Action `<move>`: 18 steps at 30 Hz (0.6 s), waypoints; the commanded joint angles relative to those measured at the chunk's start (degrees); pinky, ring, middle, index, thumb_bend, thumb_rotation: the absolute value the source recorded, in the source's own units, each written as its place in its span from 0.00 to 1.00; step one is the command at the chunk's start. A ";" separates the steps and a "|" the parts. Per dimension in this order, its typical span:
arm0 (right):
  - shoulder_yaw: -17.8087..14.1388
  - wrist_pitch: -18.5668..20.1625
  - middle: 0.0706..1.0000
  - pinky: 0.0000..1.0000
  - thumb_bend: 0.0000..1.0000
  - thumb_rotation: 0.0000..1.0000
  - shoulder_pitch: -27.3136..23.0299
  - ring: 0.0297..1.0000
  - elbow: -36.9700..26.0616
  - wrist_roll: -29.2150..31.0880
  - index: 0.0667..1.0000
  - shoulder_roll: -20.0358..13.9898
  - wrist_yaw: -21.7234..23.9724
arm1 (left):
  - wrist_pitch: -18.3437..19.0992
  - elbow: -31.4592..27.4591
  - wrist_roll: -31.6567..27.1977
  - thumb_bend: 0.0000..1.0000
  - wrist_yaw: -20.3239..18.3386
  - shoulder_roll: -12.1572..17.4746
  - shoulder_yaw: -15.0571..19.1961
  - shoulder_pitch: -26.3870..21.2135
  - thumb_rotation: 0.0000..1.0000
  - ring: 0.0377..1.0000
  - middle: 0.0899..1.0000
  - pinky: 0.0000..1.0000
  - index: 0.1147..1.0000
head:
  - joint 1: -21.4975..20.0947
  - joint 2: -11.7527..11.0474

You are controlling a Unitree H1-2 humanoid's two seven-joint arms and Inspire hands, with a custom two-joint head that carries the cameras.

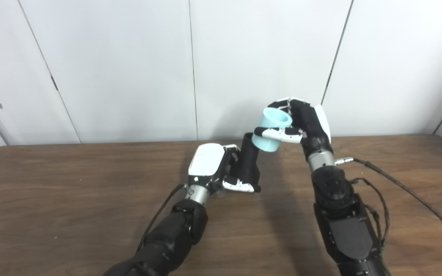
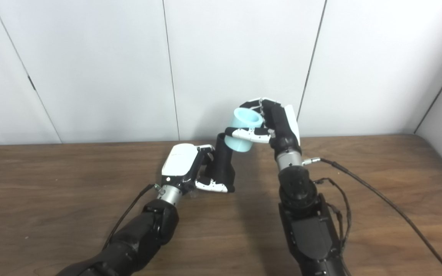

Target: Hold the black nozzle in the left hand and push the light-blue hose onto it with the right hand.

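Both arms reach up over the brown tabletop (image 1: 52, 199). Closer in, the left hand (image 1: 221, 168) has its fingers wrapped tight around the nozzle (image 1: 249, 161), held upright. Just past it, the right hand (image 1: 301, 124) grips the hose (image 1: 271, 130), tilted, its low end by the nozzle's top. I think it should straighten up, then push down slowly.
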 commanded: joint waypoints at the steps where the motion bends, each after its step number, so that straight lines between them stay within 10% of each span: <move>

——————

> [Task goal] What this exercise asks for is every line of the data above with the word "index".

> [Answer to this task]
Action `<move>`: 18 steps at 30 Hz (0.6 s), waypoints; the commanded joint angles relative to those measured at the chunk's start (degrees); pinky, ring, middle, index, thumb_bend, thumb_rotation: the absolute value the source recorded, in the source's own units, each written as its place in its span from 0.00 to 1.00; step one is the command at the chunk's start. A ";" separates the steps and a "|" the parts. Per dimension in this order, its typical span:
  - index: 0.0667..1.0000
  - index: 0.1147..1.0000

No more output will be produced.